I found Byron's article on the subject, but I wanted to make sure I was understanding correctly.
According to the article a Total Hardness of 104 mg/L means that the reading is 10.4 or Medium Hard.
But, the Non-Carbonate hardness is 28mg/L which is 2.8 which is very soft.

So if I boil my water the Hardness will go down to 2.8?

Boredomb 12-11-2011 10:11 AM

My understanding is that mg/L is basically the same as ppm so 104mg/l of total hardness would equal 5.8 dgh which is soft water.
Bicarbonate Alkalinity: 76 mg/L would equal 4 KH.

That's my understanding but I could be wrong.

I do know this boiling water will not change the hardness of the water in terms of DGH but it can change the KH of the water which is the buffering power for the
ph. Being it is already low (once again if I am right) there would be no need in doing this as in time the ph is going to drop some anyways.
If Byron sees this thread he can explain it much better and correct me if I am wrong.

Ogre44 12-11-2011 10:57 AM

According to Byron's article:

" One dGH equals 10 milligrams of calcium or magnesium oxide per litre [2], and is equivalent to 17.848 ppm.

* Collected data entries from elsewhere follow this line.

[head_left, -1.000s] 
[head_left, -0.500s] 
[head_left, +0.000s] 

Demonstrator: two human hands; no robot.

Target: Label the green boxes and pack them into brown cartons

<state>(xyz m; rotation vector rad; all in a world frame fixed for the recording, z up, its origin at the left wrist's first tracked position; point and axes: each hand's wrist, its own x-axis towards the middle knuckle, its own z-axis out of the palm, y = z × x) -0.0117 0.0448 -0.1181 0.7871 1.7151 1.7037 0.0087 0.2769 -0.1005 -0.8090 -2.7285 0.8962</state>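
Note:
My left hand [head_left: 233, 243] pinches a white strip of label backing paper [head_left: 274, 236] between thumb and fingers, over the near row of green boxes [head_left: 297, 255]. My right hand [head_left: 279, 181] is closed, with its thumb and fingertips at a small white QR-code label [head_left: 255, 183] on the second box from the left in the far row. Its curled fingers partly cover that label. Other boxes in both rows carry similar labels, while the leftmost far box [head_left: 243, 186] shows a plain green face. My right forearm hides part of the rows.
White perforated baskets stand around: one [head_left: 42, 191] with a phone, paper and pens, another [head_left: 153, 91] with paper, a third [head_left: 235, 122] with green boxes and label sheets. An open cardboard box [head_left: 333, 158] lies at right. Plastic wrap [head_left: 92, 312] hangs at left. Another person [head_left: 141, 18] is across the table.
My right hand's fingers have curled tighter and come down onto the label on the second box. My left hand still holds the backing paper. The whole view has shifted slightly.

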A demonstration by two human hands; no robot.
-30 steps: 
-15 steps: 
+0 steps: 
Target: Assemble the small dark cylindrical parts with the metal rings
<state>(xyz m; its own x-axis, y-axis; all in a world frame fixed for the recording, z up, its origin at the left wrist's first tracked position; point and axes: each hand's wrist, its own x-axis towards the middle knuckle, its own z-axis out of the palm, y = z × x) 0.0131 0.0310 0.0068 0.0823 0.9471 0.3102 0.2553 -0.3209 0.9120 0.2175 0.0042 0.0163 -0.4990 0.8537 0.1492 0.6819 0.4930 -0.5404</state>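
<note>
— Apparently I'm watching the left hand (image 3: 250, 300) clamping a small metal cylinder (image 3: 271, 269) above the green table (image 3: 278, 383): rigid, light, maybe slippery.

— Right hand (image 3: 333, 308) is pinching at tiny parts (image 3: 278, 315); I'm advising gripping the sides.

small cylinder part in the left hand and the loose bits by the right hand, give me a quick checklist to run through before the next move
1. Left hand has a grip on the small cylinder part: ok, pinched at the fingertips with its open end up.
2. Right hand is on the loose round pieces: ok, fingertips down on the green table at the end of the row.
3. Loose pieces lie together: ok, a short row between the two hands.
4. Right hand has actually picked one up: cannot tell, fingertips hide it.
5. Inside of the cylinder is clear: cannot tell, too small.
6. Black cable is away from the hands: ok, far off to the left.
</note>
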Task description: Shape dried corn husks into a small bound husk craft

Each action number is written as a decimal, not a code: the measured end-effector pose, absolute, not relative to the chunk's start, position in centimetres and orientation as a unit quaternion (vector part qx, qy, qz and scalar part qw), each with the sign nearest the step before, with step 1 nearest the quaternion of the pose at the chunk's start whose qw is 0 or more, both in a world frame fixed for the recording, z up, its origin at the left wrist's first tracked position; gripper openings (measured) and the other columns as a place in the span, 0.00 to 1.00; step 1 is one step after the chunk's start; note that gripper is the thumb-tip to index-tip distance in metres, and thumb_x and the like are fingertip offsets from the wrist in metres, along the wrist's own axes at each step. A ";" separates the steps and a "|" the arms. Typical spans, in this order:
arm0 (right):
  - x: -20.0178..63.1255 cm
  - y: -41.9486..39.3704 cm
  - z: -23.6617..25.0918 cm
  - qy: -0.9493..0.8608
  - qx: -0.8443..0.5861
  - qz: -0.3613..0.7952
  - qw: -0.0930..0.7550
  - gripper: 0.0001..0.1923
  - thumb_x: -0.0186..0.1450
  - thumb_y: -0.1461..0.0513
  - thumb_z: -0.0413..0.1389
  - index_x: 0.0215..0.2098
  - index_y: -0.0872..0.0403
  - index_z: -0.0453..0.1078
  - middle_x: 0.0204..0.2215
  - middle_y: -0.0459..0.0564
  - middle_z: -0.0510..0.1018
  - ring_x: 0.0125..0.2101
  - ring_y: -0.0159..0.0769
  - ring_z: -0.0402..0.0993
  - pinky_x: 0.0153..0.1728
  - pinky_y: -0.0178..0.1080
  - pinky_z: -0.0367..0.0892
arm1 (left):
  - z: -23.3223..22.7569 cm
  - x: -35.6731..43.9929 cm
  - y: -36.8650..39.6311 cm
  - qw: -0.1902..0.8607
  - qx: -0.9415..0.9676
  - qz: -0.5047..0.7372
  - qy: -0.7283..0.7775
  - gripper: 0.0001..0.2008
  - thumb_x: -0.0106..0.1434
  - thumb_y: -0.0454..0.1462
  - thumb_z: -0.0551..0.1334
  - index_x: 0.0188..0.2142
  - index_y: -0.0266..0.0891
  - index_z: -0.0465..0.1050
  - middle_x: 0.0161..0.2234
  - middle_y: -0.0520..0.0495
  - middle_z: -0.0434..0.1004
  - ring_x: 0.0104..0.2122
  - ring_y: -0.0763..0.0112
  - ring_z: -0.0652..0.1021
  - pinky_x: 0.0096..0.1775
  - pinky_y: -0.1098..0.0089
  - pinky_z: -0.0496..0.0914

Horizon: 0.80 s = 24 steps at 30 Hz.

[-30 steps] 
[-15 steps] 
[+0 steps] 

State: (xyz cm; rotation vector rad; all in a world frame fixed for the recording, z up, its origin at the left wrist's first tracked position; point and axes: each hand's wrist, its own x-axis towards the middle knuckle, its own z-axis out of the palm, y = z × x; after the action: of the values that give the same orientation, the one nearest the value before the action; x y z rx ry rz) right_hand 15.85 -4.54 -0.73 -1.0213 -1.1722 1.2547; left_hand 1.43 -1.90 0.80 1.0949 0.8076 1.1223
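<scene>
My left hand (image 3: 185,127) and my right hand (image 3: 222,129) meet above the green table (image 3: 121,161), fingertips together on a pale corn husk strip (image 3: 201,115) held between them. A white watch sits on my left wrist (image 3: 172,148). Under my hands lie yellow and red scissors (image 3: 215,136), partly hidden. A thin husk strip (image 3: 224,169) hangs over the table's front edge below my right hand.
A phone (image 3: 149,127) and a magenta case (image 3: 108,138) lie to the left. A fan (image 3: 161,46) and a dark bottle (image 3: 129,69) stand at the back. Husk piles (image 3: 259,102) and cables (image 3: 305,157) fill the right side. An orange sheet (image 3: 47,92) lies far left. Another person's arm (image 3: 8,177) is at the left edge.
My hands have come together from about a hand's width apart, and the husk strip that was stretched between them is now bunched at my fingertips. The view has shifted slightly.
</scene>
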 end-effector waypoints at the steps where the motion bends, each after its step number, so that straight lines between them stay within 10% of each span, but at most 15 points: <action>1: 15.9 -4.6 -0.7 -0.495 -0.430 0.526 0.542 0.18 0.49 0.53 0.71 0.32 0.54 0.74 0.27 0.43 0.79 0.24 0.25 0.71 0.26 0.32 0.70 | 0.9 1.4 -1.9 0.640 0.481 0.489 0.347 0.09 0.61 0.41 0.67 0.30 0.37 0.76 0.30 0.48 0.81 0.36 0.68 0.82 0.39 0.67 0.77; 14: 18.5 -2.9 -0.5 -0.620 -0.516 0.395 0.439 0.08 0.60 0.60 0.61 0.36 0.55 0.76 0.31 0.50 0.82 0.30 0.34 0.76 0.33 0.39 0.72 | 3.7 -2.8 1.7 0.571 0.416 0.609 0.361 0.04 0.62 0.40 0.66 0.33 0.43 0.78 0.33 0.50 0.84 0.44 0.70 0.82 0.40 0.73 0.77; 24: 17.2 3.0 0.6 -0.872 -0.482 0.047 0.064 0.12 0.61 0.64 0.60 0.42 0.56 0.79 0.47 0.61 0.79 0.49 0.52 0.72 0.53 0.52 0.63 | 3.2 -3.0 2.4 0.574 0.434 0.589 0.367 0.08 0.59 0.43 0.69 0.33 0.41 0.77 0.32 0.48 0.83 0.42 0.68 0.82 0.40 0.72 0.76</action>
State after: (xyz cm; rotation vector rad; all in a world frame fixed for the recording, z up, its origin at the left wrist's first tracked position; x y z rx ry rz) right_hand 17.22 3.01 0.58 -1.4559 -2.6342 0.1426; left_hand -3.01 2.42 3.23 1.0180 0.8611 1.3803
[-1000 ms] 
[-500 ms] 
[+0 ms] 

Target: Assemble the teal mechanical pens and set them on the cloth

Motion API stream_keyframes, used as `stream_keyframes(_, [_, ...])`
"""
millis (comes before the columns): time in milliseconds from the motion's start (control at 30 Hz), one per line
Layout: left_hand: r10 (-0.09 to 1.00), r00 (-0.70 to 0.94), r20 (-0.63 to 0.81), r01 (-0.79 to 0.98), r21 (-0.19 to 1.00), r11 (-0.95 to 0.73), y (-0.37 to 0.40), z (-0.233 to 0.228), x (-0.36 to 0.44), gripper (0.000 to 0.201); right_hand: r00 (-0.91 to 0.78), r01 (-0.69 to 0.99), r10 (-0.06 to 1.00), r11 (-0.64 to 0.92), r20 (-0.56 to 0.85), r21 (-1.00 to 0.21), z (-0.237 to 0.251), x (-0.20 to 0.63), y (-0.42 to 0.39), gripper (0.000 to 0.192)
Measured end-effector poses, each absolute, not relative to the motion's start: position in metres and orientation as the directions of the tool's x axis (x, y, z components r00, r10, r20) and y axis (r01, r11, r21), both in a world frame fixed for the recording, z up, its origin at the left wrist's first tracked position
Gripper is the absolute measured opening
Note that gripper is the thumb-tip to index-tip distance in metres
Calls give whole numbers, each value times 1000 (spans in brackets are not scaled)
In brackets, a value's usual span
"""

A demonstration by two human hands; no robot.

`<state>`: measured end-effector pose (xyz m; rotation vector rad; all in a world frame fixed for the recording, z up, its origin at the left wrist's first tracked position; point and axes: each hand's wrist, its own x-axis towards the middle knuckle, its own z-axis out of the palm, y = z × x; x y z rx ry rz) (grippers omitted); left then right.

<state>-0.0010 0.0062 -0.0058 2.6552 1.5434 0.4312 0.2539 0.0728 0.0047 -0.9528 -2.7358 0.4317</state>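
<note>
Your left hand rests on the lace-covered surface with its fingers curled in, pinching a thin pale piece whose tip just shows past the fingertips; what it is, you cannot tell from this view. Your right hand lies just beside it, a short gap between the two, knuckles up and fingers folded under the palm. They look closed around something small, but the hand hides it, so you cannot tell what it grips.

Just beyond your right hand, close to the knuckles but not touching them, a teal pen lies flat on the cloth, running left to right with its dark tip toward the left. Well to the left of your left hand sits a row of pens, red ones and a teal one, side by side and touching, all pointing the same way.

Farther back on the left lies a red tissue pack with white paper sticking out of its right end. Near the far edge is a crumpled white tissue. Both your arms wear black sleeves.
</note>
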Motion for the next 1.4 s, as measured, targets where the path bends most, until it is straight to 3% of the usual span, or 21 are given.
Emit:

Multiplying dGH by 17.9 gives ppm, and similarly dividing ppm by 17.9 gives dGH"

Read more: http://www.tropicalfishkeeping.com/f...#ixzz1gFJH5HEm

So I think that dividing the mg/L by 10 gives the dGH, which in my case comes out to 10.4 which is smack in the middle of Medium Hard.


Boredomb 12-11-2011 11:03 AM

Quote:

Originally Posted by Ogre44 (Post 918257)
According to Byron's article:

" One dGH equals 10 milligrams of calcium or magnesium oxide per litre [2], and is equivalent to 17.848 ppm. Multiplying dGH by 17.9 gives ppm, and similarly dividing ppm by 17.9 gives dGH"

So I think that dividing the mg/L by 10 gives the dGH, which in my case comes out to 10.4 which is smack in the middle of Medium Hard.


ok

Byron 12-11-2011 05:26 PM

The calculations don't seem to be correct. A GH of 104ppm (= mg/l) would be 5.8 or say 6 dGH. The Alkalinity or bicarbonate hardness (KH) of 76ppm would be 4.2, say 4 dKH.

This is ideal water for most soft water fish. The pH should naturally lower as the aquarium's biology becomes established.

Boiling will not affect GH, but should remove KH. Though another member tried this and the KH and GH rose a bit. One of these days i will try to research this aspect more fully.

Byron.

Ogre44 12-11-2011 07:10 PM

So, just as Boredomb said, when discussing the GH mgl/L is equal to ppm, and that number is then divided by 17.9 to get the dGH.
Thank you both very much, it's nice to know that our water is good for fish.